Sounds kind of bold to say it’s as hard as writing the novel itself ?

it’s not bold if you view translation as a creative act. I don’t know if you speak another language, but if you do you probably know that nothing is ever directly translatable. let’s take a simple example of English to German— languages which are closely related.

in German, if I want to say I am hungry I will say ‘Ich habe Hunger’. most literally, this would be translated as ‘I have hunger’. so you have an immediate difference from English. but you don’t translate it as ‘I have hunger’ because this is not said in English. in German, hunger is something you have. in English, it is something that describes you.
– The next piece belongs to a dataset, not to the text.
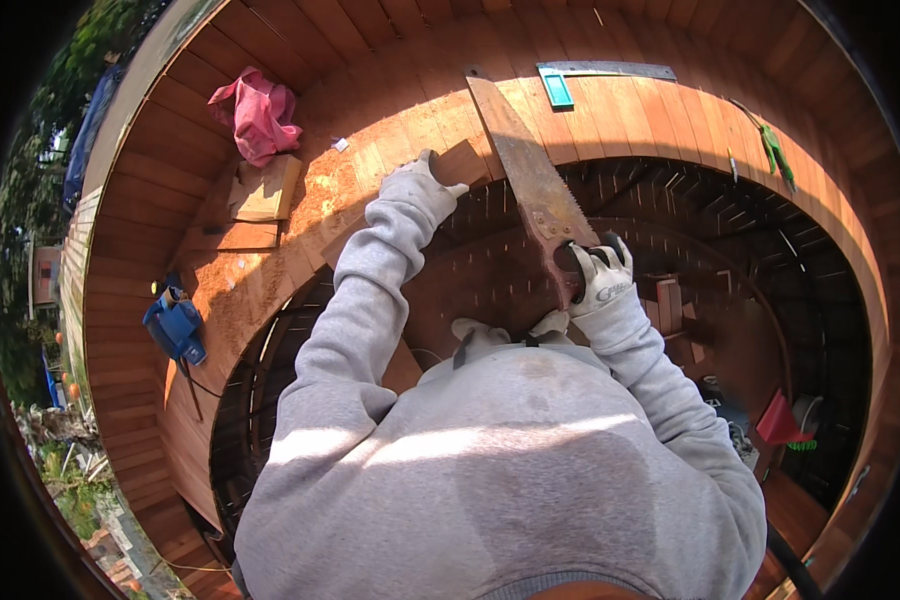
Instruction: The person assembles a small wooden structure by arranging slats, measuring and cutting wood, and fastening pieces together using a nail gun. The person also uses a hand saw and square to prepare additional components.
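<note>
On the saw (525, 150) the blade is rusted metal, matt and rough; the board (458, 166) is bare matt wood. Smooth wooden planks form the table (625, 108), strewn with powdery sawdust (330, 182). The square (610, 70) pairs metal with plastic; the blue power tool (175, 325) looks plastic-cased, the pink bundle (260, 118) crumpled cloth.

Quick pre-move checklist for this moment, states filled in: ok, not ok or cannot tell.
1. Right hand gripping the saw at its handle end: ok.
2. Left hand on the wooden board: ok.
3. Left fingers apart from the blade: ok.
4. Blade touching the board's end: cannot tell.
5. Blue-handled square apart from the saw: ok.
6. Surface free of sawdust: not ok.
</note>
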Available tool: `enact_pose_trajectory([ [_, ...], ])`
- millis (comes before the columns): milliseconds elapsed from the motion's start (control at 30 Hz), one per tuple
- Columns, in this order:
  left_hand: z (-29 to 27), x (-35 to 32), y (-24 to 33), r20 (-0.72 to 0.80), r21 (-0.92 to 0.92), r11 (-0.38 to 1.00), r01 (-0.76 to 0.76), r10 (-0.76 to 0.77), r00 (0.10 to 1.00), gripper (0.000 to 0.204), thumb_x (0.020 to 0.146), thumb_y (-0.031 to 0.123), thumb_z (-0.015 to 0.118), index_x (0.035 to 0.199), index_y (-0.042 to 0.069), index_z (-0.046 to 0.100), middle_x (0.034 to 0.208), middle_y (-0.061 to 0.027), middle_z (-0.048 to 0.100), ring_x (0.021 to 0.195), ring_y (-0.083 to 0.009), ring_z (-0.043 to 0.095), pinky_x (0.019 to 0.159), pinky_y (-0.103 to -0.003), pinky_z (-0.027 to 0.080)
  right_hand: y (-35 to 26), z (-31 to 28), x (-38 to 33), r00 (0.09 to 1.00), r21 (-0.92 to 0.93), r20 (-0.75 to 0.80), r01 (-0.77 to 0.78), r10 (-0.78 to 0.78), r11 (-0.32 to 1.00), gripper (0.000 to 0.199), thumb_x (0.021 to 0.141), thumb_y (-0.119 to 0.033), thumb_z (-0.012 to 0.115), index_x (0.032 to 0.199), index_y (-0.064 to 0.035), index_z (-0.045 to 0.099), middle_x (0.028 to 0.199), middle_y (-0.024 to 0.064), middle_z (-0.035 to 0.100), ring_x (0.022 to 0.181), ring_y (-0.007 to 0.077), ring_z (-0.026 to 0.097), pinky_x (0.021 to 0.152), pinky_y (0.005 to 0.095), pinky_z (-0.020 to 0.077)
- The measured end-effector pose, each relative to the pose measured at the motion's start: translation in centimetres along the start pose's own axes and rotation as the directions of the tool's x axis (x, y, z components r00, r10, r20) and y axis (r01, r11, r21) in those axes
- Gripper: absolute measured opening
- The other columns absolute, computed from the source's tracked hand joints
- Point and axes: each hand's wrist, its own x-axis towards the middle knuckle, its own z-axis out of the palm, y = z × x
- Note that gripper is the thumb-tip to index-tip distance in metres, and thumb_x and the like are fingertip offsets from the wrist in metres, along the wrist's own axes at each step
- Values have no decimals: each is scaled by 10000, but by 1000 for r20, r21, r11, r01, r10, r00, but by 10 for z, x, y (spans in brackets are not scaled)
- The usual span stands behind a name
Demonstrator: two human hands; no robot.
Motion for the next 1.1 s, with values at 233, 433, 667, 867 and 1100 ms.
enact_pose_trajectory([
  [233,6,6,22,-25,-29,998,-48,47,999,780,804,489,695,1394,50,435,1289,-199,568,1236,-318,513,1057,-378,394,12,-12,-28,925,699,-256,-24,282,714,396,772,0,636,1164,-49,610,975,107,654,886,318,637,857,395,502],
  [433,19,11,25,-108,6,998,-64,64,992,754,777,465,730,1359,57,478,1331,-204,515,1265,-336,473,1068,-404,379,-15,1,-25,910,858,14,-224,414,463,290,807,12,614,1096,-2,597,904,154,639,784,305,647,708,349,508],
  [667,32,28,11,-92,-47,992,-117,112,989,725,761,432,757,1354,103,501,1371,-231,457,1307,-372,399,1094,-428,345,-7,28,-22,951,763,-284,148,120,629,320,711,-18,670,1029,-15,640,850,136,627,778,335,628,733,411,525],
  [867,41,35,-1,-114,-88,986,-142,131,985,725,736,401,790,1353,144,510,1392,-271,418,1313,-405,373,1108,-442,332,-10,29,-17,958,753,-259,119,125,647,277,695,-32,683,971,-53,685,788,95,614,732,310,609,672,417,483],
  [1100,47,38,-5,-108,-85,989,-123,114,988,715,730,393,795,1344,151,520,1386,-268,423,1306,-409,378,1105,-441,334,-9,39,-22,959,763,-261,137,108,631,301,677,-28,672,975,-68,693,751,99,610,691,308,599,677,410,485],
])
let’s say you are reading a book in German. in the book, a six year old child says ‘Ich habe hunger’. you would not translate it as ‘I have hunger’ because six year old children do not speak like that in English (unless they’re messing up the grammar— but this context is absent in the original German). so the translator might translate it as ‘I’m hungry’, because they are not only bound by literalism— they are bound by meaning and context.

but let’s consider this again. maybe one of the main themes of story is about the physicality of hunger. ‘I’m hungry’ does not emphasize its physicality. in German, hunger is something you have. in English, it is something that describes you. there’s an immediate difference there— possession (you have hunger like you would have a physical thing). so perhaps, with this context, the translator might choose to translate the child’s words as ‘I have hunger’ because it is important to stay faithful to the theme.
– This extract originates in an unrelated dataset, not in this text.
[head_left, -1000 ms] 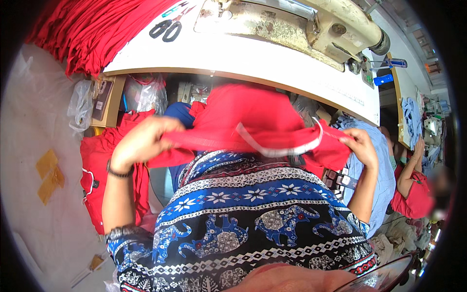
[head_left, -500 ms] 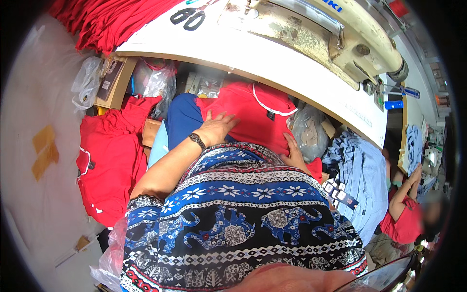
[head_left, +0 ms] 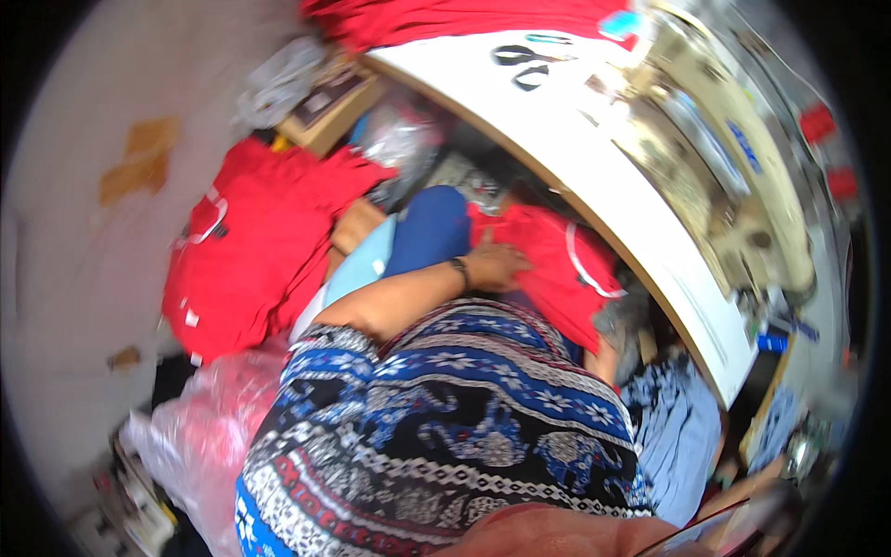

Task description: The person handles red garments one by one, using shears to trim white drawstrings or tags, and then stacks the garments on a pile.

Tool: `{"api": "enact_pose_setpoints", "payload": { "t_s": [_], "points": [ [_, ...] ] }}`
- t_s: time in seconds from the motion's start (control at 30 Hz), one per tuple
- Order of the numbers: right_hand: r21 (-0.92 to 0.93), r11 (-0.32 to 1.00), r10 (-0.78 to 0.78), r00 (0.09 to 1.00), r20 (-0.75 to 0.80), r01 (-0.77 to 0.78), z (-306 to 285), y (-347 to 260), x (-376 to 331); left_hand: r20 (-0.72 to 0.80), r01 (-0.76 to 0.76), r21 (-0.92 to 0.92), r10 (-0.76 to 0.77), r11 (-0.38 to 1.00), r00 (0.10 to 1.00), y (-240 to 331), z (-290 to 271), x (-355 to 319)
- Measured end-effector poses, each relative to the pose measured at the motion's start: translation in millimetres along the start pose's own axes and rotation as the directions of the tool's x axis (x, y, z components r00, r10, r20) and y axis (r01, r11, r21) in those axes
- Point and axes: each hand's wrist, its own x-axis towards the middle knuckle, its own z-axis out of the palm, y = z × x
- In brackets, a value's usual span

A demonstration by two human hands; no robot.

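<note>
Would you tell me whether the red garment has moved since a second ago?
Yes. The red garment was held up in front of the white table edge; it now lies low beneath it, under the left hand.

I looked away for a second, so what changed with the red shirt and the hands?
The red shirt, held up spread between both hands a second ago, has come down onto the lap below the table. The left hand now presses flat on it; the right hand is hidden. The scissors and the red pile on the floor stayed put.
</note>
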Motion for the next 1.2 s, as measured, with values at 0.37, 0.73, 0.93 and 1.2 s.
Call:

translation is dependent on interpretation. how you interpret the word—its meaning, its context— will change how you translate. and interpretation is a creative act.
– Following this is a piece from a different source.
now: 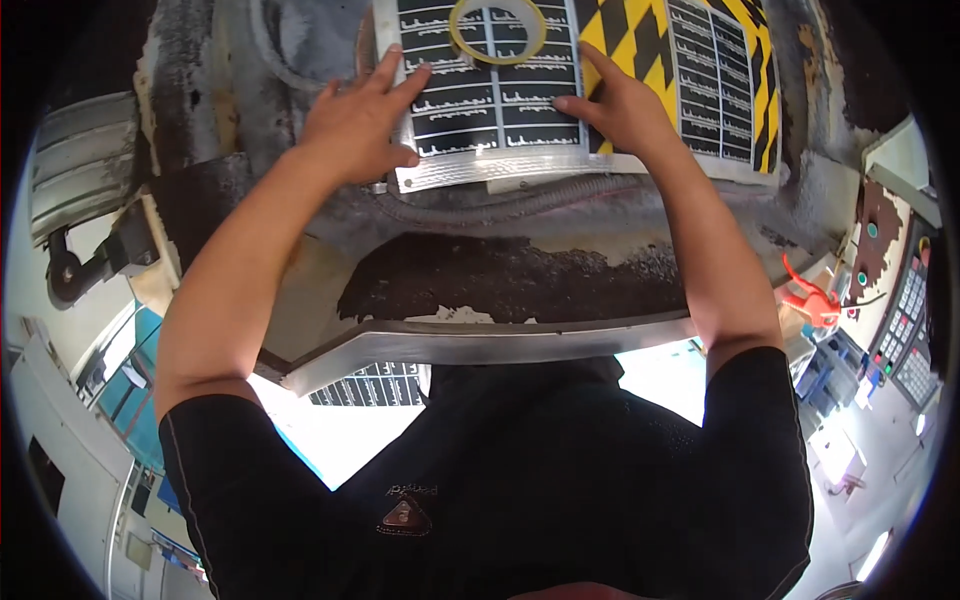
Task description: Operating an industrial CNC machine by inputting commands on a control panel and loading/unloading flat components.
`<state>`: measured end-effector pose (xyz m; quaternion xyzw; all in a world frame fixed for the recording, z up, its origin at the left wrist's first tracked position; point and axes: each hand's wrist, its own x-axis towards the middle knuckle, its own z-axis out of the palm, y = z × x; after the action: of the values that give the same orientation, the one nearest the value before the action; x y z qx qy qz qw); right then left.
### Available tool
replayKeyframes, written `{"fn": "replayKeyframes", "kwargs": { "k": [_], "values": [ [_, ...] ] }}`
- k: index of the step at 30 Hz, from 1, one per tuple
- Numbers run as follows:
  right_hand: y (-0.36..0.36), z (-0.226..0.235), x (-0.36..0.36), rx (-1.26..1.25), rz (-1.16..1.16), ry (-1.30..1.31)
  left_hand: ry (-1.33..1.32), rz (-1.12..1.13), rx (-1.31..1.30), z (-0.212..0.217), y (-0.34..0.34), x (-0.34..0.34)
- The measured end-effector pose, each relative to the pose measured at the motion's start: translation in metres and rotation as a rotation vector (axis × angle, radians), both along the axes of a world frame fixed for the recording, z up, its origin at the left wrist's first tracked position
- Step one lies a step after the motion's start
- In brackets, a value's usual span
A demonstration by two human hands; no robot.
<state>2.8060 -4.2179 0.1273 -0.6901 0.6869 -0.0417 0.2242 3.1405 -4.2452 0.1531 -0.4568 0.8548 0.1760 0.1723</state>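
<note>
- My left hand [355,125] lies flat on the left part of the label sheet [495,100], fingers spread apart, thumb near its near-left corner; it presses down and is closed on nothing.
- My right hand [620,105] lies flat too, fingers loosely apart, its tips on the sheet's right edge where that edge meets the striped sheet [715,75].
- The label sheet sits at the far middle of the scene, on the worn machine top [500,275]. It is thin, glossy black with rows of small white-marked rectangles, and has a pale silvery margin along its near and left edges.
- A ring of yellowish tape [497,28] rests on the sheet's far part, between my hands and touching neither.
- The striped sheet to the right is yellow and black in diagonal bands, with the same kind of small black rectangles over it.
- The machine top is rough: flaked paint, dark crusted patches, rust-brown spots. A ribbed hose [520,200] runs just near of the sheet, and a smooth bent metal lip [480,345] edges the near side.
- I judge the sheet could skid or buckle if one palm pushes harder than the other on such an uneven bed.
- Grit beneath could dent or scratch the glossy face.
- The tape ring could roll off if the sheet shifts.
</note>
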Motion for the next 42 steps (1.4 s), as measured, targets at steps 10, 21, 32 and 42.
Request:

for further reading recommendations, I would read Ilya Kaminskly’s “Of Strangeness That Wakes Us” and Anne Carson’s “Variations on the Right to Remain Silent”. I have other recommendations as well, if you are interested, but both of these essays touch on the necessary creativity of translation.

As a novelist who has studied Ancient Greek, take it from me — translating is JUST as hard (if not harder) and the translator makes a heck of a difference

For example— here’s a bit of The Iliad translated by one Samuel Butler:

“Old man,“ said he, “let me not find you tarrying about our ships, nor yet coming hereafter.”

And for comparison’s sake, I dug out my old class notes to give you MY translation:

“You geezer, I don’t wanna find you loitering around my boats now or ever again!”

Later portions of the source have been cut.